Le vicende legano mondi distanti e al contempo vicini, ancorati nel tempo in un puzzle di anni che lo sfidano, lo oltrepassano, lo fermano. “Alma mise piede sull’isola come se ne avesse preso possesso. Come la sovrana di un regno appena conquistato, la condottiera di un esercito di soldati fedelissimi, o la divinità marina di un antico popolo di naviganti… dopo neanche mezz’ora dal suo arrivo, ci fu chi giurò di vedere i colori delle case diventare più accesi, come se nuove pennellate di vernice li avessero ravvivati…”

Il teatro in cui si svolgono le vicende prevalentemente è Procida. L’isola non è una semplice ambientazione, ma è essa stessa un‘entità pulsante di vita grazie alla penna di Martin Rua che la dipinge dando luogo ad affreschi ricchi che allertano i sensi del lettore e che non trascurano nulla, dai cognomi ai luoghi, dalle tradizioni alle usanze, dal vivo dialetto nei dialoghi agli elementi storico-culturali. “Sorrise, ricordando come lo avesse considerati per anni paesi di fate, prima di imparare che quei posti esistevano davvero.” Attraverso le descrizioni si entra così in strade, piazze, vicoli, spiagge: la Corricella, Terra Murata, Piazza dei Martiri, Santa Maria delle Grazie incoronata, Punta lingua, Via San Rocco, Casale Vascello, monumento di Cristo Santo Redentore, Marina Grande, spiagge di Silurenza, Ciraccio, Ciracciello, Chiaia e Chiaiolella, Vivara, Punta Pioppeto, Capo Bove, punta Cottimo, baia di Pozzo Vecchio, Punta Serra, Punta Solchiaro, Semmarezio, Marina Grande, via Libertà. Si conoscono cognomi tipici del posto come Scampamorte, Scotto di Santillo, Assante di Tatisso, Quaranta, Mazzella, Schiano di Sciabica. Si conoscono gli ex voto, le monache di Casa. Si legge il futuro con i Quadrilli. Si naviga sul Milonga. Si assaporano i ricci e si sondano gli affascinanti fondali marini. Si degustano il vino bianco di Solchiaro e l’agrumetto.
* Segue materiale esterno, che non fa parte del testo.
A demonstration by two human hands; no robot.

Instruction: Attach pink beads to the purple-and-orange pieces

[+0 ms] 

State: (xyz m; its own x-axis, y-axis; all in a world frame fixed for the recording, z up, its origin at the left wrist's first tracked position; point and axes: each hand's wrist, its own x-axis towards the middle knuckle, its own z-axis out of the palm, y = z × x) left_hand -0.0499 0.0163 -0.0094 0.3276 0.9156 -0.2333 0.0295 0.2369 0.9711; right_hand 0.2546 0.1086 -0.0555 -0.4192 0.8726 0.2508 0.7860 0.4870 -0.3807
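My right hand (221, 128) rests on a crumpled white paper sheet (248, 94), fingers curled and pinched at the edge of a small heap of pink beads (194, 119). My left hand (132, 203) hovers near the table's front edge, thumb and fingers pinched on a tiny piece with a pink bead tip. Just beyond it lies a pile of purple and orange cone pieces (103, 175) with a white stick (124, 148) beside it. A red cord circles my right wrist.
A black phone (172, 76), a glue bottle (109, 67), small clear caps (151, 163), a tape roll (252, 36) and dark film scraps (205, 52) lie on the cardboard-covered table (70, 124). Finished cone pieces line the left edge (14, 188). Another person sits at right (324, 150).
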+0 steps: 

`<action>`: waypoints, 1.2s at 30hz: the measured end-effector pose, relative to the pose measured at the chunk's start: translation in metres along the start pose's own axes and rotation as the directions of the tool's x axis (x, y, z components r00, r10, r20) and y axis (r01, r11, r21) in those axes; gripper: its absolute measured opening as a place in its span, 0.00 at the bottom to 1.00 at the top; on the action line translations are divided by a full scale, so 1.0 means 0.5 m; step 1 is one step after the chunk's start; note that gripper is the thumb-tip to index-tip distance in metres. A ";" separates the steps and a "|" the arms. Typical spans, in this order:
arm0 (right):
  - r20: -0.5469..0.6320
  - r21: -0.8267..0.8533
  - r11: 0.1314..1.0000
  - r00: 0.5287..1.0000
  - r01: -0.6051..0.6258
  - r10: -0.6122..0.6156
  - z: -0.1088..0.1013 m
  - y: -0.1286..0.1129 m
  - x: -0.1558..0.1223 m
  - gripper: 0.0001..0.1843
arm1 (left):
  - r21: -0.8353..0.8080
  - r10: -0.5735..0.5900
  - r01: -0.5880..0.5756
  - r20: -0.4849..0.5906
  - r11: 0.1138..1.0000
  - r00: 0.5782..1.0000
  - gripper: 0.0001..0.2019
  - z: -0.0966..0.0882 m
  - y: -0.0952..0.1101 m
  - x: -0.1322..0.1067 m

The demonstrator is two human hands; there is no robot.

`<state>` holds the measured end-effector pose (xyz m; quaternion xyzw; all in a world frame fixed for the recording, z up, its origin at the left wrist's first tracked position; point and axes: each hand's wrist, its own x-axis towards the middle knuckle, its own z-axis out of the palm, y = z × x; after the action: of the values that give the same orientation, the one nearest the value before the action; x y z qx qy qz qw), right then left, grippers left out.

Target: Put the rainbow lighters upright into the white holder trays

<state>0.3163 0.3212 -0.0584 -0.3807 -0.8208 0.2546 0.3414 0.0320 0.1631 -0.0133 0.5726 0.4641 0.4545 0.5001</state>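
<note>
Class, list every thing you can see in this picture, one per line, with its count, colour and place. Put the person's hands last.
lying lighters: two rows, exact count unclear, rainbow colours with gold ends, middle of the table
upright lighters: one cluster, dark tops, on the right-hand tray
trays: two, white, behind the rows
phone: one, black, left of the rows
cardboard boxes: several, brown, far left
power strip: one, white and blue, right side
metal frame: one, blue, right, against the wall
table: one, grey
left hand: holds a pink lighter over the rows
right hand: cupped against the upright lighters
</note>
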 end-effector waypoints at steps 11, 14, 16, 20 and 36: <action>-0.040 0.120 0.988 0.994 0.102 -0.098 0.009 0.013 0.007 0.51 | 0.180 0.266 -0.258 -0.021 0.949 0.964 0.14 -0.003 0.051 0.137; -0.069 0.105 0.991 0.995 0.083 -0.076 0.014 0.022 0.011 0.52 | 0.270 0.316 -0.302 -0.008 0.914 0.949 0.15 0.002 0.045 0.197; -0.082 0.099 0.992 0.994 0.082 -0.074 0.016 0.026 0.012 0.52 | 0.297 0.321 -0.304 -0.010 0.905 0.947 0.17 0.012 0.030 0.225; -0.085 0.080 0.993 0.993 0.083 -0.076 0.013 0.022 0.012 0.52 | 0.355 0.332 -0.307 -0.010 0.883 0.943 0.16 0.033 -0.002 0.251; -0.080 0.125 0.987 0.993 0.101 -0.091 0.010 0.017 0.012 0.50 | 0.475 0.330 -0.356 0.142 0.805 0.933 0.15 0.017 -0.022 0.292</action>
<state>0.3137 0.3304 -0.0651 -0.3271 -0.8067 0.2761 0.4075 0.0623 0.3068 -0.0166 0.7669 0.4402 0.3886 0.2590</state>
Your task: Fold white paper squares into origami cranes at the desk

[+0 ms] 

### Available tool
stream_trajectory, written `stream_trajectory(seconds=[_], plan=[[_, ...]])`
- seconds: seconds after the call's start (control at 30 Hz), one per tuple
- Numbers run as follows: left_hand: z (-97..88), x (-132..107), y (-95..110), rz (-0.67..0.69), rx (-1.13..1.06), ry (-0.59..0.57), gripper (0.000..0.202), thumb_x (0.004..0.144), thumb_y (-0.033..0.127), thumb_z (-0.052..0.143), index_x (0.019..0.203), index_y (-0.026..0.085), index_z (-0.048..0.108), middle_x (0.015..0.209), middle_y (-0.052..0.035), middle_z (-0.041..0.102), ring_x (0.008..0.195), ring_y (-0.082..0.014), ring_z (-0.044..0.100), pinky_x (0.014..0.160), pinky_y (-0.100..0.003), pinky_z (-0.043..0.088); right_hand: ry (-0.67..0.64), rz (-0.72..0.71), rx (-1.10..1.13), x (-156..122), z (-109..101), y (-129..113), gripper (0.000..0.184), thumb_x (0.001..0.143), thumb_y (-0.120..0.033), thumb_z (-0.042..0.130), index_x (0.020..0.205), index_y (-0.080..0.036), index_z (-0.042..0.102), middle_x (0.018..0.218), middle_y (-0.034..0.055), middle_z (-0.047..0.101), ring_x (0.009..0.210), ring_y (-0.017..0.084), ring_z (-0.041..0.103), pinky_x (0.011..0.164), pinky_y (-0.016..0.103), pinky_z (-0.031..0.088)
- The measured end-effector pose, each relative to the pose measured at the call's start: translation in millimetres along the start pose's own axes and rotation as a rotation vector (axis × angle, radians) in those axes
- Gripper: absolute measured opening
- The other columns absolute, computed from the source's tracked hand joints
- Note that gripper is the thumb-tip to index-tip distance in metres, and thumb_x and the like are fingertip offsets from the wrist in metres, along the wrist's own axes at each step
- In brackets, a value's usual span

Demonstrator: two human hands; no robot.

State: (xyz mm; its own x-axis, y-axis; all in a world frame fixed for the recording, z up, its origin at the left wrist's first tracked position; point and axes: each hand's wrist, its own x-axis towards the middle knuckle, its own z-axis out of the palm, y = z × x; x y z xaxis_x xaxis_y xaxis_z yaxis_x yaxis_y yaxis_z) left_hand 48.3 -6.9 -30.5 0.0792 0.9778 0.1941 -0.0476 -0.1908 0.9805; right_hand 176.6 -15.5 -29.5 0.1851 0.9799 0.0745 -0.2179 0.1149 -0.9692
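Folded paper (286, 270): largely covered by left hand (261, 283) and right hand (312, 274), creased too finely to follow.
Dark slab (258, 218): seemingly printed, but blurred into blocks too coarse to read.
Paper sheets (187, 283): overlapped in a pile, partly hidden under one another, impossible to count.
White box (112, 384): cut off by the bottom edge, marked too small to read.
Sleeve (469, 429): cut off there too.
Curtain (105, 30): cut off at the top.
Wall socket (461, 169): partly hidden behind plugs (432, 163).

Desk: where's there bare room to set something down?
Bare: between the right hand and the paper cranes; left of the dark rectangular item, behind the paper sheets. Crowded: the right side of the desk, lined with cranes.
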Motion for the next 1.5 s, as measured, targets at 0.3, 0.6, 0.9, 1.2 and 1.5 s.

Questa storia è una pietanza gustosa dagli ingredienti diversi abilmente assemblati da uno chef stellato: una ricetta favolosa che fonde armoniosamente arte letteraria, figurativa e scultorea, elementi della natura, creature marine, generi musicali e passioni con l’amore che sconfina, oltrepassa l’oceano e l’America si unisce alla piccola e meravigliosa “isoletta del golfo di Napoli dove era nato nonno Tony”.

Molto interessanti sono le citazioni musicali, un invito ad ascoltarle: il manouche di Djando Reinhardt , i tanghi di Salgàn, Gardel e Piazzolla, il rock di Hendrix.

Non manca uno spaccato su Napoli con i suoi castelli che “flirtano”, il caffè Gambrinus, le sue bellezze artistiche e i riferimenti a Michelangelo da Caravaggio e al Cristo Velato di Sammartino che diventano elementi chiave nell’arte e nella storia di Napoleone Lubrano di Scampamorte, il Caravaggio da Procida, detto Napò, nome che prende origine dal pesce Napoleone del Mar Rosso e che calzerà a pennello col personaggio.

È un libro ricco, intenso, magico che si legge con trasporto ed emozione con quel pizzico di commozione che non guasta, il primo romanzo d’amore di Martin Rua che precedentemente ha scritto due trilogie di thriller esoterici. “Uno sguardo. Dopo tutto era stato solo uno sguardo. Ma, a volte basta anche meno.